Results: We obtain 4D simulation results covering 10 hours with 10 min resolution. The 4D data sets (Figure 3) as well as breakthrough curves (BTC) are matched with our 4D experimental results obtained in GeoPET experiments (Figure 4). Although effects caused by filter plates at the flange facings were not yet considered in the COMSOL, model the BTC matches fairly well.

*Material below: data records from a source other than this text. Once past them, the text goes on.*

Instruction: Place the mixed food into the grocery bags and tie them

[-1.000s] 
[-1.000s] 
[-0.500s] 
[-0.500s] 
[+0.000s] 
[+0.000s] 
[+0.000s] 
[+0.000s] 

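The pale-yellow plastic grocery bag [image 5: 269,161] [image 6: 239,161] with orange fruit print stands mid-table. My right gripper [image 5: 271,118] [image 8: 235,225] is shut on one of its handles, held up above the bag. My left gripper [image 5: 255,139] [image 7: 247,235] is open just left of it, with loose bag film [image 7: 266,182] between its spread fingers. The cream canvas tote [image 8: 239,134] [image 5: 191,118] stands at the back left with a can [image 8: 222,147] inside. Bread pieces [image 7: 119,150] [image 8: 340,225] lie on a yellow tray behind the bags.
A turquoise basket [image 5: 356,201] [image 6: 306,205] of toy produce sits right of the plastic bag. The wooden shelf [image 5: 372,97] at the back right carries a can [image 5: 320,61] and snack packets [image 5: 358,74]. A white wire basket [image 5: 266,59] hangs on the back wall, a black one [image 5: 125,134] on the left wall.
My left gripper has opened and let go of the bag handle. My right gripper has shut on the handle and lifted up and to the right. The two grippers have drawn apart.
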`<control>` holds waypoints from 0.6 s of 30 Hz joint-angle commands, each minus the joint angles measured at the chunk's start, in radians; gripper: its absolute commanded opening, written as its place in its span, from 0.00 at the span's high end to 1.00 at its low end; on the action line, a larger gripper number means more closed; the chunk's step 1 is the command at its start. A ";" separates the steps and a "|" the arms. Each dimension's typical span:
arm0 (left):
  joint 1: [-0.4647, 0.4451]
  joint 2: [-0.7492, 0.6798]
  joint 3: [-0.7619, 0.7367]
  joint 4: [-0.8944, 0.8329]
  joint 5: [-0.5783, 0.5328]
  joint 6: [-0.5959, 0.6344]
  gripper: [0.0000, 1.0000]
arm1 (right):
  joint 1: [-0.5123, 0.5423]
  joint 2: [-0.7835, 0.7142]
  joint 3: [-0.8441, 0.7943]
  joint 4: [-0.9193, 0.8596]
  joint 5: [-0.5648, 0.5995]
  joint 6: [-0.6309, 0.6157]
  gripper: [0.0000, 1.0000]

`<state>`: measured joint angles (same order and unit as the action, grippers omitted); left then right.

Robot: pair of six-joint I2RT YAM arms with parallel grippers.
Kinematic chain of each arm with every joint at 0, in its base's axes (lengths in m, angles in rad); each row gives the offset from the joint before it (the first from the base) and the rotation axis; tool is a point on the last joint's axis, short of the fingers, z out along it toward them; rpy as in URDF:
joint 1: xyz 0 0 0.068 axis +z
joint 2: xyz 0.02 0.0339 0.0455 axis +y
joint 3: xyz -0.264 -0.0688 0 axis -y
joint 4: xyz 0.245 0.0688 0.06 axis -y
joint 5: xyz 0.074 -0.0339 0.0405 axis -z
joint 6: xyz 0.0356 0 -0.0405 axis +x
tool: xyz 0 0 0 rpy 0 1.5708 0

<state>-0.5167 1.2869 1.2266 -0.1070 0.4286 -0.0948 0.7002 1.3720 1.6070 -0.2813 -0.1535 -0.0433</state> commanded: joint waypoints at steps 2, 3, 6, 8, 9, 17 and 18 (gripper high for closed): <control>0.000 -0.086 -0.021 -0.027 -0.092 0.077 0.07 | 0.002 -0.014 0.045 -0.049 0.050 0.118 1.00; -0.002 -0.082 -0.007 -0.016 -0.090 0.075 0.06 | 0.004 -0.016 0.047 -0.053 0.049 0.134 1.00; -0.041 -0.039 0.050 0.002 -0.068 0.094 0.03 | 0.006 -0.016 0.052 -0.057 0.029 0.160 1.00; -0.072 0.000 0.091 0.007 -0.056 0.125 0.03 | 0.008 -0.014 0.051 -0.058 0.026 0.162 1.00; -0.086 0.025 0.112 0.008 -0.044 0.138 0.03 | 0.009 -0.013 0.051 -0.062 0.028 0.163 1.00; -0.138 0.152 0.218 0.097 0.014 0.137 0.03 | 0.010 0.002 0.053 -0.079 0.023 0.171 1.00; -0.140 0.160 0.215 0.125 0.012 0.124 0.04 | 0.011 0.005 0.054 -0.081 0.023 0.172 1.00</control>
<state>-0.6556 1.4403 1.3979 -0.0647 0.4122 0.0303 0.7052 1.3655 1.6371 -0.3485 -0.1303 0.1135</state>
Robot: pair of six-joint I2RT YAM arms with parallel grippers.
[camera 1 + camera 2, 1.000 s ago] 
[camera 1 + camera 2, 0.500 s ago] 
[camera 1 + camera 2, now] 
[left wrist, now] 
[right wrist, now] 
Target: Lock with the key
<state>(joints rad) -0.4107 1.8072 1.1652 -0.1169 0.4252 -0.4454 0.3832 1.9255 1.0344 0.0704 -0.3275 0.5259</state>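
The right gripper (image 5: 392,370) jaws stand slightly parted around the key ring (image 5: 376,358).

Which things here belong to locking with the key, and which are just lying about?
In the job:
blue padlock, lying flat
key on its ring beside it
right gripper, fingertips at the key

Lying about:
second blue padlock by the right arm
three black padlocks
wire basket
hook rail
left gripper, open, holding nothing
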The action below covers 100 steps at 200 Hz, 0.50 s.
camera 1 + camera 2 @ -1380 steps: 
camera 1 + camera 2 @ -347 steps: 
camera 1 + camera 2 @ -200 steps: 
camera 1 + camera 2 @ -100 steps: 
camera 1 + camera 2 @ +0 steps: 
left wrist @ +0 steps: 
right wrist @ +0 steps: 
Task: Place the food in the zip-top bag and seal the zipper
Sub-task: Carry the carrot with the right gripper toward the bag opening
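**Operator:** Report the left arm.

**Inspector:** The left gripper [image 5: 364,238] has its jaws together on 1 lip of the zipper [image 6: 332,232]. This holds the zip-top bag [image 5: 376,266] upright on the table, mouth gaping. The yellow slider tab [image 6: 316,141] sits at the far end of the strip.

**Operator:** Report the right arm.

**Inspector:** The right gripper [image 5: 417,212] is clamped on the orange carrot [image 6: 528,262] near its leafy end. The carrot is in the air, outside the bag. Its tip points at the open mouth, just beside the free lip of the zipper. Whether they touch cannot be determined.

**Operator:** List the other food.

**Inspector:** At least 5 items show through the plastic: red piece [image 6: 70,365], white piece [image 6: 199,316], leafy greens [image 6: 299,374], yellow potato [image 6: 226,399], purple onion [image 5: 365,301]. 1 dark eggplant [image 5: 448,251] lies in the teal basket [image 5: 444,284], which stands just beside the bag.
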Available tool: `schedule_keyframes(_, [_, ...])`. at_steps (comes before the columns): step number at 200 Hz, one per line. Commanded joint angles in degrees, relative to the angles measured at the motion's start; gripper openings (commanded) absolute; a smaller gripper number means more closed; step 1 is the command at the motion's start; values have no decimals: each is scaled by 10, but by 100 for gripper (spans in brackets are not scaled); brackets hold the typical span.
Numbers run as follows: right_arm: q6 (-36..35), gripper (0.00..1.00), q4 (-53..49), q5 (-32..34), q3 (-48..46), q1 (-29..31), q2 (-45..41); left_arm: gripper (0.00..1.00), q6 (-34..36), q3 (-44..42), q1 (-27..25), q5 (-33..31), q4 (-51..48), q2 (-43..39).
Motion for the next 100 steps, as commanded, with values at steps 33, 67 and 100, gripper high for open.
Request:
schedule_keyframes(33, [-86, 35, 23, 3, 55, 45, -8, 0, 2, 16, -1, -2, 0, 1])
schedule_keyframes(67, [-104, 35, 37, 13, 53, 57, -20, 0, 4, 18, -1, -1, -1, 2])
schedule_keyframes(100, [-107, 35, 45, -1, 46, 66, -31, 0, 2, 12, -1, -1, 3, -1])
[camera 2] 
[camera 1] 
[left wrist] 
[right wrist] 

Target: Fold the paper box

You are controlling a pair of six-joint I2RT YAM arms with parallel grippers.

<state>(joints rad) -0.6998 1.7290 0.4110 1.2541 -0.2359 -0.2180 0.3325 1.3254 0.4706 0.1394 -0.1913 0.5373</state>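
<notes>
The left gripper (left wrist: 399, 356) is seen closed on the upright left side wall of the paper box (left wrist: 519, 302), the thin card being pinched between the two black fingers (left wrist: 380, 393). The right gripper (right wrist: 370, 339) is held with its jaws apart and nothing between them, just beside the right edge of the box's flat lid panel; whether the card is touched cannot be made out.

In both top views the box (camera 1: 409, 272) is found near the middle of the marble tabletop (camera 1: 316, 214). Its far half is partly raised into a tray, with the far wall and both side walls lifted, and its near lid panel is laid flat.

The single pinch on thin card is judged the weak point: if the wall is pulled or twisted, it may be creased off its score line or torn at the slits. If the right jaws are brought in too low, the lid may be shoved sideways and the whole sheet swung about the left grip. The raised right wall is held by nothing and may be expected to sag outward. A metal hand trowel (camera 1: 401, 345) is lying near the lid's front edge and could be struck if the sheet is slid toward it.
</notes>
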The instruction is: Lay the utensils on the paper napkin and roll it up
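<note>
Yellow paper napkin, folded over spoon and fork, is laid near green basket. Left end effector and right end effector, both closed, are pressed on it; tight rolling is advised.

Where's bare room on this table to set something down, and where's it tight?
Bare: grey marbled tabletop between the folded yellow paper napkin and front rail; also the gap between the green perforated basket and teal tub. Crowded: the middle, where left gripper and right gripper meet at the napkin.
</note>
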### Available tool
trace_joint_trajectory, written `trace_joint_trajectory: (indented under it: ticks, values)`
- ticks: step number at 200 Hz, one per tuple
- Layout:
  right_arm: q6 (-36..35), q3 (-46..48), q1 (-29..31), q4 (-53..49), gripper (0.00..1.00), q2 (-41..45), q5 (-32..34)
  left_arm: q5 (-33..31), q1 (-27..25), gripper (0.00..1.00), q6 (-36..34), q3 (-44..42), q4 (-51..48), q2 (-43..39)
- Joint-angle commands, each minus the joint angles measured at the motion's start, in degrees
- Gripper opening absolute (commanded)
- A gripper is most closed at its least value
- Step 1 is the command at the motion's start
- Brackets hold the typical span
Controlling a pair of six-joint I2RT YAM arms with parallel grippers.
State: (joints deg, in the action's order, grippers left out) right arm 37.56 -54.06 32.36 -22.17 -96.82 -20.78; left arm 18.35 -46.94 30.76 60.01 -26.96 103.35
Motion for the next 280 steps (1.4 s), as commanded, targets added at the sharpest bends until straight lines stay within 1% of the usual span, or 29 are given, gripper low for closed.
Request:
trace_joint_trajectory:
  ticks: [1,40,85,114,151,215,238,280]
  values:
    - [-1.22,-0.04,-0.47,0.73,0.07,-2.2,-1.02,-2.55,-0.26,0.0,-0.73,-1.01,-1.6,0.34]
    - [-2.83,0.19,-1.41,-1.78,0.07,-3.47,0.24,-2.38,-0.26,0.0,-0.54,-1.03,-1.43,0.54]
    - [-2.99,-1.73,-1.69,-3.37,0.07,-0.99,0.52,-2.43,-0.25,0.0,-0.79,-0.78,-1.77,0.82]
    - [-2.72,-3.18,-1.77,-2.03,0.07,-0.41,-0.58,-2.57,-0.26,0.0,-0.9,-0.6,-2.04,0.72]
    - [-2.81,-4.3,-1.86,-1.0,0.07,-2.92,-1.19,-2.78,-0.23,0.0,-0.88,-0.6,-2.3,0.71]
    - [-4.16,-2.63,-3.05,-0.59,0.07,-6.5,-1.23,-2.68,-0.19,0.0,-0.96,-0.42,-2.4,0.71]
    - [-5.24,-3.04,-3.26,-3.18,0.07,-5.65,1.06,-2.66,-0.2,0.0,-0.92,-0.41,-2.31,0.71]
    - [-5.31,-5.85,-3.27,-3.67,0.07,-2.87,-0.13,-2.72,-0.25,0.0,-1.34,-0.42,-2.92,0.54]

Conclusion: The development of algorithms for flow pattern identification, parameterisation of pattern evolution and pattern tracking might allow for quantitative similarity studies of 4D flow and transport processes. In parallel, refining the geometry on the basis of higher resolution CT measurements will help approaching better matches between simulated and measured 4D data sets of flow and transport in heterogeneous geological media.

Outlook: Intermediate and long-term aim of such matching attempts of 4D simulation results with corresponding measurement results is (A) to quantify the effect a simplified geometry from high resolution CT measurements has on the quality of reproducing our real GeoPET flow and transport monitoring results, (B) to quantify the effect a simplified geometry has on the quality of reactive transport in geological material, when additional interactions have to be considered and (C) to evaluate appropriate algorithms for reducing high resolution, high dimension, complex physics models to continuum scale models capable of capturing the relevant processes ruling on the field scale.

References:

Gründig, M., Richter, M., Seese, A. and Sabri, O., 2007. Tomographic radiotracer studies of the spatial distribution of heterogeneous geochemical transport processes. Appl. Geochem., 22: 2334-2343.
Kulenkampff, J., Gründig, M., Richter, M. and Enzmann, F., 2008. Evaluation of positron emission tomography for visualisation of migration processes in geomaterials. Physics and Chemistry of the Earth, 33: 937-942.
Richter, M., Gründig, M., Zieger, K., Seese, A. and Sabri, O., 2005. Positron Emission Tomography for modelling of geochmical transport processes in clay. Radiochim. Acta, 93: 643-651.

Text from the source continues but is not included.